[Lec 1] Introduction & Examples

好的 OS 处理好以下难以调和的目标

  • efficient & well-abstracted
  • powerful & simple api
  • flexible & secure

注意检查 system call 的返回,判断error

fd=open('filename',0) 返回当前未使用的标号最小的file descriptor,0 是默认的打开方式,另外有 O_CREAT O_APPEND O_RDONLY O_WRONLY O_RDWR;允许出现 O_CREAT|O_RDWR

pidof:提供程序名,返回它的pid

(in real unix) /proc/pid_of_process/ 中储存了文件的系统层信息,fd 文件夹中的链接即为 file descriptor 及它们指向的实体。

inode

inode 是 unix 系统中对磁盘上文件的信息储存方式,使用 stat 可以查看一个文件名映射到的 inode

1
2
3
4
5
6
7
8
9
$ stat README.md
File: README.md
Size: 113 Blocks: 8 IO Block: 4096 regular file
Device: 820h/2080d Inode: 434332 Links: 1
Access: (0755/-rwxr-xr-x) Uid: ( 1000/ xing) Gid: ( 1000/ xing)
Access: 2022-02-22 23:20:21.504782371 +0800
Modify: 2022-02-22 21:09:04.114819990 +0800
Change: 2022-02-22 21:09:04.114819990 +0800
Birth: -

通过 ln srcfile destfile 创造硬链接,destfileInode 标号与 srcfile 相同,文件系统中这两个文件名都不过是指向磁盘中同一块区域的链接。当指向一个 Inode 的链接数降到 0 时,操作系统将文件从磁盘上抹去。

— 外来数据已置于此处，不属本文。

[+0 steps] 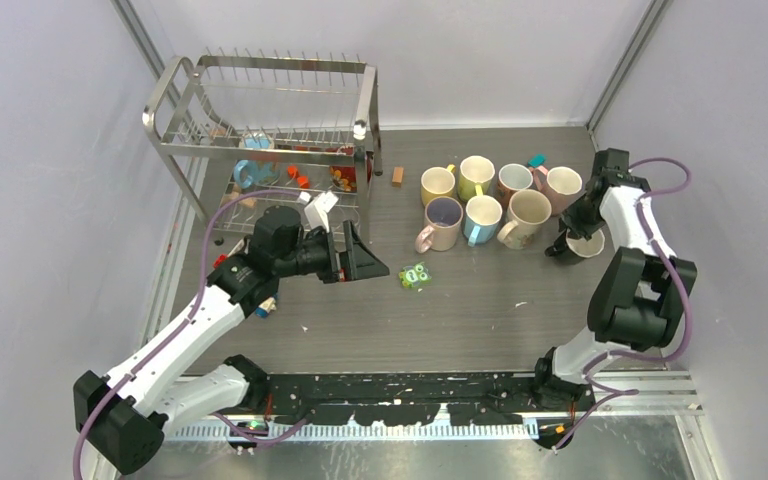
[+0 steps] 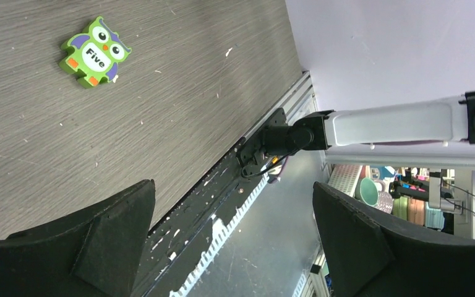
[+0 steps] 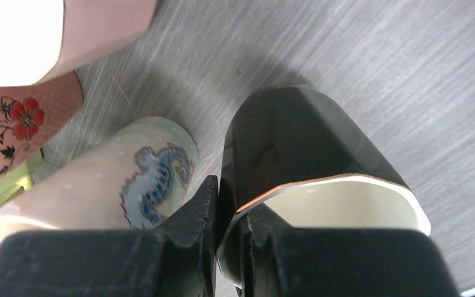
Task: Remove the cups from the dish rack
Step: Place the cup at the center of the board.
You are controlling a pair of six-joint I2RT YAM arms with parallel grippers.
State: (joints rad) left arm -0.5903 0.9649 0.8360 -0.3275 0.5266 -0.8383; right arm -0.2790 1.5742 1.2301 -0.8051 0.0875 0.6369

inode 的设计本质上是对文件的抽象,是一种 isolation。

[Lec 3] OS Organization

内核态、用户态:通过一个 flag 来区分,flag=0为内核态,flag=1为用户态

应用程序通过调用 ecall <n> 来指定要进行的系统调用,并在此地进入内核继续执行

kernel/syscall.h 指定了 n 与 syscall 的对应关系

使用 riscv64-linux-gnu-objdump -d exename 来查看 exename 的汇编码

kernel 通过计时器进行 interrupt,来切换 cpu 上运行的进程

kernel = trusted computing base

  • kernel is bugfree
  • kernel treats all processes as malicious

in kernel/syscall.c
With designated list initialization (ISO C99), explicit initialization of the array members is possible.
The compiler can deduce the length of the array for you, this can be achieved by leaving the square brackets empty.

1
2
int array[5] = {[2] = 5, [1] = 2, [4] = 9};
/* array is {0, 2, 5, 0, 9} */

qemu-system-riscv64: terminating on signal 15 from pid xx (make) make 收到终止指令,于是向模拟器发送终止指令

[Lec 4] Page Tables

each process has its own memory map va->pa
the map is stored in memory
MMU looks at memory and does the translation
the register satp in CPU points where the page table is store
satp is maintained by kernel, only modified by kernel

Index(27b) + offset(12b) -> PPN(44b) + offset(12b)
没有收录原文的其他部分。